Janitor: Oh no, stop it. At first, you were like the third wheel from hell, but then we made you do stuff. Made you pay for our meals. Got you in a couple bar fights. On the beach, we bet you you couldn't eat a starfish.
Dr. Kelso: And?
Janitor: I owe you a buck.
Dr. Kelso: So you had fun with it?
Janitor: Oh, yeah.
Dr. Kelso: Good.

Quote from Elliot

J.D.: I just don't understand how you two even met. Did someone introduce you?
[Kim and Sean look at Elliot]
Elliot: I love you? Sweetie, it was over a year ago. You and I weren't even together. I figured at most they could end up friends.
Kim: Well, you also told me he was great in the sack.
Elliot: Kim, I will kill you.
J.D.: [gasps]
Elliot: He's not, sweetie. [mouths] You are.

Quote from J.D.

Elliot: They're coming by for lunch so we can air everything outand get past all this weirdness.
J.D.: Sean's coming here? You don't realize how much it sucks to spend time with someone you used to sleep with.
Elliot: You used to sleep with Kim, and I have to see her every week.
J.D.: That's totally different.
Elliot: How?
J.D.: I don't know, Elliott.

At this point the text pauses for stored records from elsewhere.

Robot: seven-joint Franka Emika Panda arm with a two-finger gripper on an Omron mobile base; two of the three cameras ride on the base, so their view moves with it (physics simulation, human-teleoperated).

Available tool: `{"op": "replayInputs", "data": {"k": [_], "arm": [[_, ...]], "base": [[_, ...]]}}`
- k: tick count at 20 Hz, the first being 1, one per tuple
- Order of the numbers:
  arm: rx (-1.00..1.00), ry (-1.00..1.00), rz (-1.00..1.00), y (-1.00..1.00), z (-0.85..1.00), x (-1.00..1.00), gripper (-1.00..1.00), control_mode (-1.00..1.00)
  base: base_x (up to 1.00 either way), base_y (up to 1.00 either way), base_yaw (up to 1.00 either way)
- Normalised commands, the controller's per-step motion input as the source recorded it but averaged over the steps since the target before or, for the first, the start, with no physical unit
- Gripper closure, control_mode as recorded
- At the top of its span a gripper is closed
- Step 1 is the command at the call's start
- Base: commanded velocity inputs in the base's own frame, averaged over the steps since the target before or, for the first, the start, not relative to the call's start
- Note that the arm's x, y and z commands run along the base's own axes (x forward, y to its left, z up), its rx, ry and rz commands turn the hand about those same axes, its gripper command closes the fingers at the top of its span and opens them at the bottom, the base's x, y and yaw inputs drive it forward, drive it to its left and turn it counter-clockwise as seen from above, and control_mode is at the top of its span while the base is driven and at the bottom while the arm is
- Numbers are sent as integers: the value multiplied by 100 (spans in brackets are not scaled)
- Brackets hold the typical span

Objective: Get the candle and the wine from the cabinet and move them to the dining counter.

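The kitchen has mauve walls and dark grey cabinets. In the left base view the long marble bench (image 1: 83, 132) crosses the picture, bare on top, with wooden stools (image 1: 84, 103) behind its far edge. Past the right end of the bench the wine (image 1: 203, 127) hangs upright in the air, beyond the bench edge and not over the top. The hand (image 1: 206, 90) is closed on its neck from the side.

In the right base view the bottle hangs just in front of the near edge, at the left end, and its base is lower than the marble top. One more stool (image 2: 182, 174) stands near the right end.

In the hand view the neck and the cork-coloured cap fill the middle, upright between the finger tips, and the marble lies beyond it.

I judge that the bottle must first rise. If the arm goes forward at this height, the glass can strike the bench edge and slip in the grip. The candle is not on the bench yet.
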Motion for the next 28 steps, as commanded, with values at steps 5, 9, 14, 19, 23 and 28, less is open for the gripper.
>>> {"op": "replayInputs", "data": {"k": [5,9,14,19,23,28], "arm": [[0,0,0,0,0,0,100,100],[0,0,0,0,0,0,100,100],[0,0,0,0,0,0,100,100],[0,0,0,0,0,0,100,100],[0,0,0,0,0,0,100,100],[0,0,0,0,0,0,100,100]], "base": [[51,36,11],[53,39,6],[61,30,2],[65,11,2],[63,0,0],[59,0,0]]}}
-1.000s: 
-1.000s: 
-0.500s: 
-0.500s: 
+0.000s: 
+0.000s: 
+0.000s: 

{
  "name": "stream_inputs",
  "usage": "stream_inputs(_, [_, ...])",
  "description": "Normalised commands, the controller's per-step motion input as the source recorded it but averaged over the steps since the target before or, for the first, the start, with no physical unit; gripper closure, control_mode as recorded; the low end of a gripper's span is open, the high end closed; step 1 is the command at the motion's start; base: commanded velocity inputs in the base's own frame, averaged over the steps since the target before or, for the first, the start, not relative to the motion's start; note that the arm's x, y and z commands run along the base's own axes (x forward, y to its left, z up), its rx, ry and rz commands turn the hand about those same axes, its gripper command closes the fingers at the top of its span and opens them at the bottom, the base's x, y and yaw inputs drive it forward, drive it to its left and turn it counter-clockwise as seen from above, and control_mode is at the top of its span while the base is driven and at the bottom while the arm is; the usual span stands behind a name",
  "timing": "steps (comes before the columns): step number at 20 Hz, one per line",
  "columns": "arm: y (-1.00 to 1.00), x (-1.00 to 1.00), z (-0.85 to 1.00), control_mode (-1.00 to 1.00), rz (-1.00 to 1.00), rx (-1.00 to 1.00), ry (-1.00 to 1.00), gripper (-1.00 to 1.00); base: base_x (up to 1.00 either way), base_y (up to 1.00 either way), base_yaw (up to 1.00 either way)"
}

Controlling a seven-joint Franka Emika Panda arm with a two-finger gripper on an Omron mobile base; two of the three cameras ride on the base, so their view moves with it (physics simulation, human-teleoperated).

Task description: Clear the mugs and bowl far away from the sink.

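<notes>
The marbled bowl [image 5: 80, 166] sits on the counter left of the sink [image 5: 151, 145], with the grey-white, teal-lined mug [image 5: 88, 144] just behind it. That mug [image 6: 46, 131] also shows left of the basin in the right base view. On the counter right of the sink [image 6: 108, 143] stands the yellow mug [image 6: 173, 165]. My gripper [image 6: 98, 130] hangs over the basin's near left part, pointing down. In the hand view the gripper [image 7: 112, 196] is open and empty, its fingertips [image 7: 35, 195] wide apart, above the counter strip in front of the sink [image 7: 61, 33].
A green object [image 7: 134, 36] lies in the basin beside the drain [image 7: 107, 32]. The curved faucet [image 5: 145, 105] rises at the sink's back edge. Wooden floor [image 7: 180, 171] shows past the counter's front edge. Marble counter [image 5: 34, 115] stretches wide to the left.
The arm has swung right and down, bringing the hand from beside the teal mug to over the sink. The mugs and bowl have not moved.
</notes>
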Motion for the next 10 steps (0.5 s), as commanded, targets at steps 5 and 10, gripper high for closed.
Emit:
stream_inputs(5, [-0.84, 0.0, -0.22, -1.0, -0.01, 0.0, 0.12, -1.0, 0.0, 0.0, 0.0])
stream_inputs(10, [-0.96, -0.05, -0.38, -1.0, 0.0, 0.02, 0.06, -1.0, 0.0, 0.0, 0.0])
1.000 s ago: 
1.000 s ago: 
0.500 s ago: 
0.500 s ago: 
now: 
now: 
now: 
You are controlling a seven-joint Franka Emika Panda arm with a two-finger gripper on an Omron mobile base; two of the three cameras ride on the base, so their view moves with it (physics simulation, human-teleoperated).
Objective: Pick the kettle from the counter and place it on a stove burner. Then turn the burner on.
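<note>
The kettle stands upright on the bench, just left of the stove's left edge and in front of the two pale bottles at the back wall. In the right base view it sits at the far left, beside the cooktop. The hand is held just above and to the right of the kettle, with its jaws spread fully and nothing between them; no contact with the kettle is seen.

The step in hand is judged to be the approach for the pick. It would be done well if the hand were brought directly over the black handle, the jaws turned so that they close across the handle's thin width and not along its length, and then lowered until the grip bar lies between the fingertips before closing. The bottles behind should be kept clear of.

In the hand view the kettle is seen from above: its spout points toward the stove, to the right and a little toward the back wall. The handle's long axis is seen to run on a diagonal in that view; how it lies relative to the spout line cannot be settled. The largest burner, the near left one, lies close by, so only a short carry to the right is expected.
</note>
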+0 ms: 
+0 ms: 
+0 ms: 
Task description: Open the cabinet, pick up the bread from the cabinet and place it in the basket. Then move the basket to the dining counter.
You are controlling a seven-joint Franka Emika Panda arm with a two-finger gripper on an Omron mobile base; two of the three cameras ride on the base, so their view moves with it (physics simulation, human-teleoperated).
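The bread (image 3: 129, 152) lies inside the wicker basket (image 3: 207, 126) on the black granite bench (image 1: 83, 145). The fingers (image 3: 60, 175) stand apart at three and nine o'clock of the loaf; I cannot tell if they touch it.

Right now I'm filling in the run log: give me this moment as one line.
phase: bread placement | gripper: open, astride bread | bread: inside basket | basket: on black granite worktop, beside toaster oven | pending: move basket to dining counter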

I'm not some genius that knows why things that seem the same are actually very different.
Elliot: Be crazier. Did you put on that cologne I hate to punish me?
J.D.: That's insane.
J.D.: [v.o.] Insanely true.

Quote from Turk

Turk: Now, I know I gave all of you 5-1 odds, but no one stitches an orange faster than me. No one. I am a god. Done.

Quote from Dr. Kelso

Carla: How are you feeling?
Dr. Kelso: Not great.But now, when I hurl, I've been trying to say the names of my favorite novels so that's fun. Look. I'm sure I just have an enterovirus, so order me 40 cc of...
Carla: No, you are not a doctor here anymore. You will not treat yourself. I'm sticking the interns on you.
Dr. Kelso: Oh, come on! [Sunny and Howie enter] Hi. What happened to your sleeve there, Tex?
Howie: I sewed on orange on to it.
Dr. Kelso: I'll take the foreigner.
Sunny: Yay, I'm so happy!

Quote from J.D.

Kim: I dropped Sam off at the daycare upstairs and they seemed really good with him, didn't they?
Sean: Yep, they were good. They were good. It was good group of people.
J.D.: Oh, good good.
Sean: Good things are good. So it's good.
J.D.: Stop saying "good", Sean. You sound like an ass.
Sean: You said it too. He said "good".
J.D.: No I didn't, Sean. Can you believe this guy?
Elliot: I need to talk to Kim. Let's divide up.
Kim: I vote yes.
Sean: You said "good".
J.D.: Nobody cares, Sean. Nobody cares.